② みんなで考えよう

「みんな集まって!」

という先ほどのAくんの声で子どもたちは黒板の前に集まりだしました。

「あのね、分数同士の足し算は分母を通分して分子だけを足したら答えが出たでしょう。たとえばさっきと同じ分数を使うとすれば、

『 3/4 + 2/3 = 9/12 +8/12=ここで分子だけを足すから(9+812)/12 = 17/12 』です」

集まって説明を聞き始めた子どもたちは、

「4年生でやったから分かるよ。いや、3年じゃなかったっけ」

などと言いながらAくんの考えを聞いています。Aくんは続けます。

「それは引き算のときも同じでしたよね。分母を通分して分子だけを引いたのです。ここでもさっきと同じ分数を使うとすれば、『 3/4 - 2/3 = 9/12 - 8/12 =(9-812)/12 = 1/12 』です」

子どもたちは「これも分かる」「ここまでなら分かるよ」と言っています。学習は同じ土俵に立って進めることが肝要です。

ですからみんなが納得するような考えで進めるようにしています。

そのためには『みんなが知っている筈のこれまでに習ったことを使って今ある新しい問題に挑戦する』ことが基本になります。次に先ほどは分からない側であったBくんが手を挙げます。
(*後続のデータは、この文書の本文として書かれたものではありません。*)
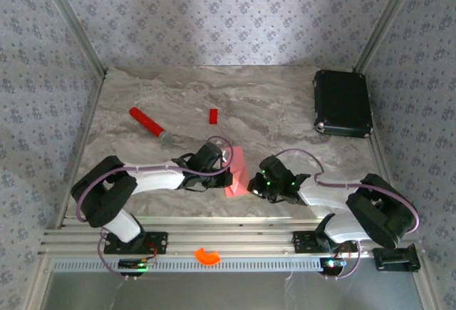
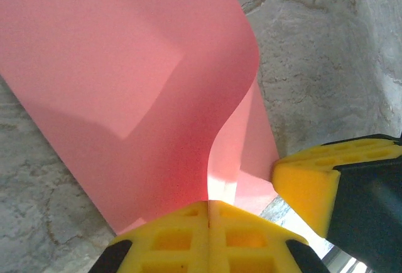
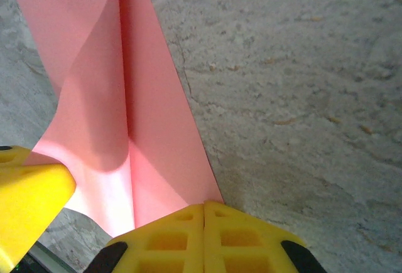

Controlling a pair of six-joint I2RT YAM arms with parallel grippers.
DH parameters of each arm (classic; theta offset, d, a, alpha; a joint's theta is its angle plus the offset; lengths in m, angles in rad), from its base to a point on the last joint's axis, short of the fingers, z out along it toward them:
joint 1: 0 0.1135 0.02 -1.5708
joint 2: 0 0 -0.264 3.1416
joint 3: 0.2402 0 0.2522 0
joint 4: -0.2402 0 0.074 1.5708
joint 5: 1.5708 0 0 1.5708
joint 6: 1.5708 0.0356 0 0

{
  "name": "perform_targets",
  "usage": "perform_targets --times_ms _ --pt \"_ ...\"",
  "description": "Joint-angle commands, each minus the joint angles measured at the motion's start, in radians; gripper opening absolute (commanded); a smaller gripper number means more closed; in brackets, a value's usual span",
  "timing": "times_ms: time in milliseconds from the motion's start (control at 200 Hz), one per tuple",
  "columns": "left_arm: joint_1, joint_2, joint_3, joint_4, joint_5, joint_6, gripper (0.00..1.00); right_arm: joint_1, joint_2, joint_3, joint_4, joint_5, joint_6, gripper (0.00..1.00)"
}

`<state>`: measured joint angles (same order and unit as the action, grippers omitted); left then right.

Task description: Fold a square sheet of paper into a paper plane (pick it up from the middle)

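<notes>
The square sheet of paper, salmon pink, stands bent between my two grippers near the table's front edge. In the left wrist view the sheet curves up and folds over itself. My left gripper is shut on its lower edge. In the right wrist view the sheet shows a lengthwise crease, and my right gripper is shut on its near corner. From above, the left gripper and right gripper face each other across the sheet. The right gripper's yellow finger touches the sheet's edge.
A red stick with a grey tip lies at the back left and a small red block behind the grippers. A black case sits at the back right. An orange piece rests on the front rail. Patterned walls enclose the marble table.
</notes>
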<state>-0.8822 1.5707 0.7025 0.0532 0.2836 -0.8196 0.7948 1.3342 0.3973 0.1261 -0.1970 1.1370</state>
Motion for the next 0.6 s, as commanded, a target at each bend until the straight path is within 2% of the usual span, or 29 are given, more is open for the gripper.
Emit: perform_targets --times_ms 0,595 --pt "0.01 -0.006 0.021 -0.022 0.025 0.029 0.0 0.004 -0.002 0.001 -0.074 0.024 0.001 0.07" --pt "0.026 0.013 0.026 -0.036 0.032 0.05 0.0 0.003 0.013 0.014 -0.073 0.021 -0.002 0.07"
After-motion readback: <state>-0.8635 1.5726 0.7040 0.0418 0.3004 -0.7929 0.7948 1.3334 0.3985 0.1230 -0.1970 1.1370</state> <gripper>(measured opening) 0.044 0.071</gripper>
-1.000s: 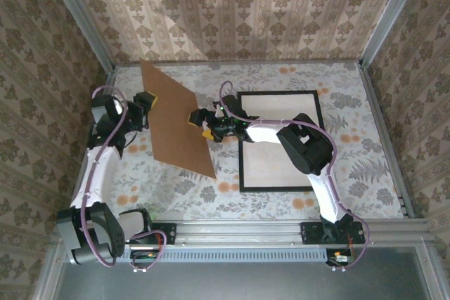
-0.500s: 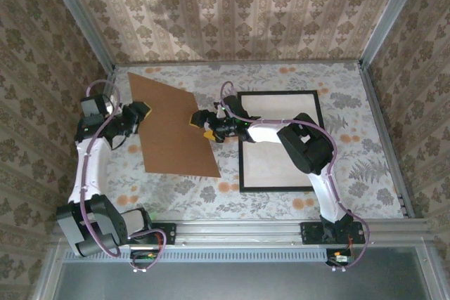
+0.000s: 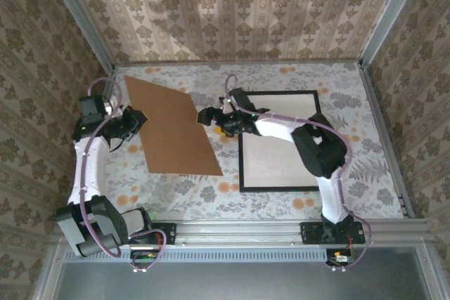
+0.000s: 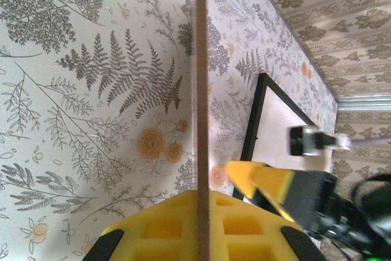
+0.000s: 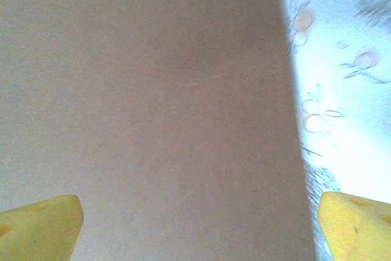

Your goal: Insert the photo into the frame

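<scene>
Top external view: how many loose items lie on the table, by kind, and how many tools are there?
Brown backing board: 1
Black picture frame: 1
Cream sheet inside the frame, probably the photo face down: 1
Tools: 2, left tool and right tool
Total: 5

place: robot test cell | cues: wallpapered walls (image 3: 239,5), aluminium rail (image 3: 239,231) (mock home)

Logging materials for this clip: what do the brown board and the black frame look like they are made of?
The brown board is probably thin hardboard or stiff card. It is a uniform matte brown with no print, and it looks very thin edge-on in the left wrist view. The frame is a narrow black moulding without obvious shine. It could be wood or plastic; the pictures cannot tell which.
</scene>
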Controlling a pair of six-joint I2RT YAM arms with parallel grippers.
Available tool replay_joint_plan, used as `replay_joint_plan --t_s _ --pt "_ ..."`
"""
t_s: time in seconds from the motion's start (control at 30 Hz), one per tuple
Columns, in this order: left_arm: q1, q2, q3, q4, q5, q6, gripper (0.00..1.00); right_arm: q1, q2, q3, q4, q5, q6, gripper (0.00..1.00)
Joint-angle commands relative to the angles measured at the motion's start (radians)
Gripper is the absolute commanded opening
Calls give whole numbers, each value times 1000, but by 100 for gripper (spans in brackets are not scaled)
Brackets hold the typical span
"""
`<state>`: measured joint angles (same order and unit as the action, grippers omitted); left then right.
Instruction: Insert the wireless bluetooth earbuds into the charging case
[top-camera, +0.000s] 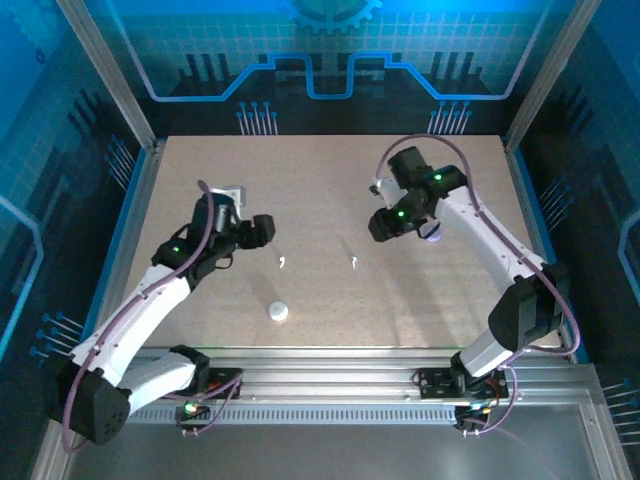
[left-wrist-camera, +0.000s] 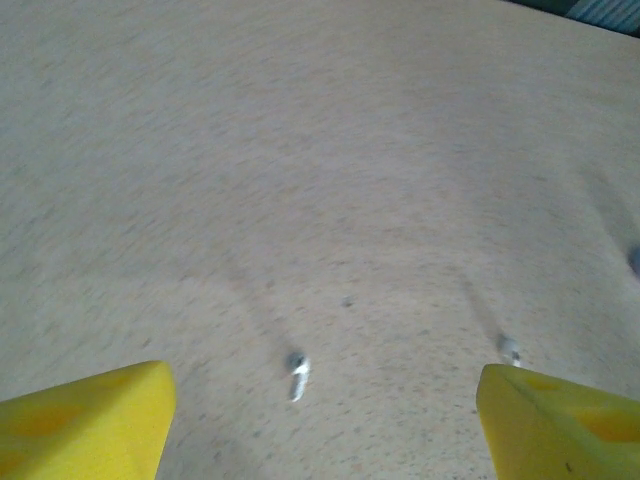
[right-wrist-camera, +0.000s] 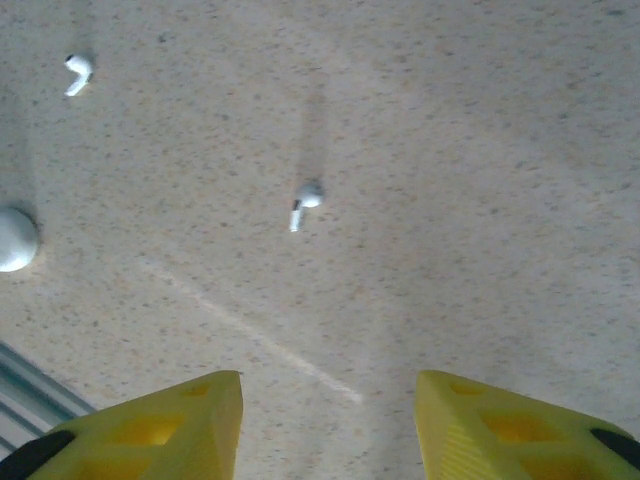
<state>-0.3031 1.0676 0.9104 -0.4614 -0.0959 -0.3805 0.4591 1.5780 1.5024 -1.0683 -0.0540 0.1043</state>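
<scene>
- I saw a tiny white stemmed earbud (top-camera: 283, 262) and twin earbud (top-camera: 354, 261) mid-frame on speckled tabletop (top-camera: 330, 180).
- Round white case (top-camera: 277, 312) lay below.
- Left gripper (left-wrist-camera: 325, 400), right gripper (right-wrist-camera: 330, 400): both released, empty.

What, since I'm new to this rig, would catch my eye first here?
A tiny white earbud and a second earbud lie apart mid-table, with a round white charging case nearer the arm bases. The left gripper and right gripper flank them, both open, their yellow fingers holding nothing.
</scene>
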Motion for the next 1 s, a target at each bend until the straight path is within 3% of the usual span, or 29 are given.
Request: replay_joint_plan --t_s 0.0,0.2,0.3,0.5,0.7,0.97 --pt "102 13 26 -167 91 -115 80 118 -8 -6 -18 74 192 50" --pt "237 27 1 -183 184 -91 81 331 41 24 -1 175 405 49" --pt "298 35 -16 -196 222 -81 81 400 94 47 -11 193 591 49" --pt "337 29 -36 -198 245 -75 82 509 213 115 -11 190 765 50" --pt "370 38 -42 -199 261 -68 82 560 372 221 -30 109 900 54" --pt "396 49 -39 -190 277 -68 82 588 442 206 56 56 1170 59"
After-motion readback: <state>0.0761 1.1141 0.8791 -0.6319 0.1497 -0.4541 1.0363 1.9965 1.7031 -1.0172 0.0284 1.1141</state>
「そういうことを考えていくなら、分数同士のかけ算は分母を通分なんかしなかったよ。そのまま分母は分母同士で分子は分子同士をかけて答えが出たでしょう。同じ分数を使うとすれば、『 3/4 × 2/3 = 3×2(分子)/3×4(分母)=これを約分してしまえば 1/2  』です」

みんなは「おお、そうだった」「そこまでなら分かるよ」などの声を発しています。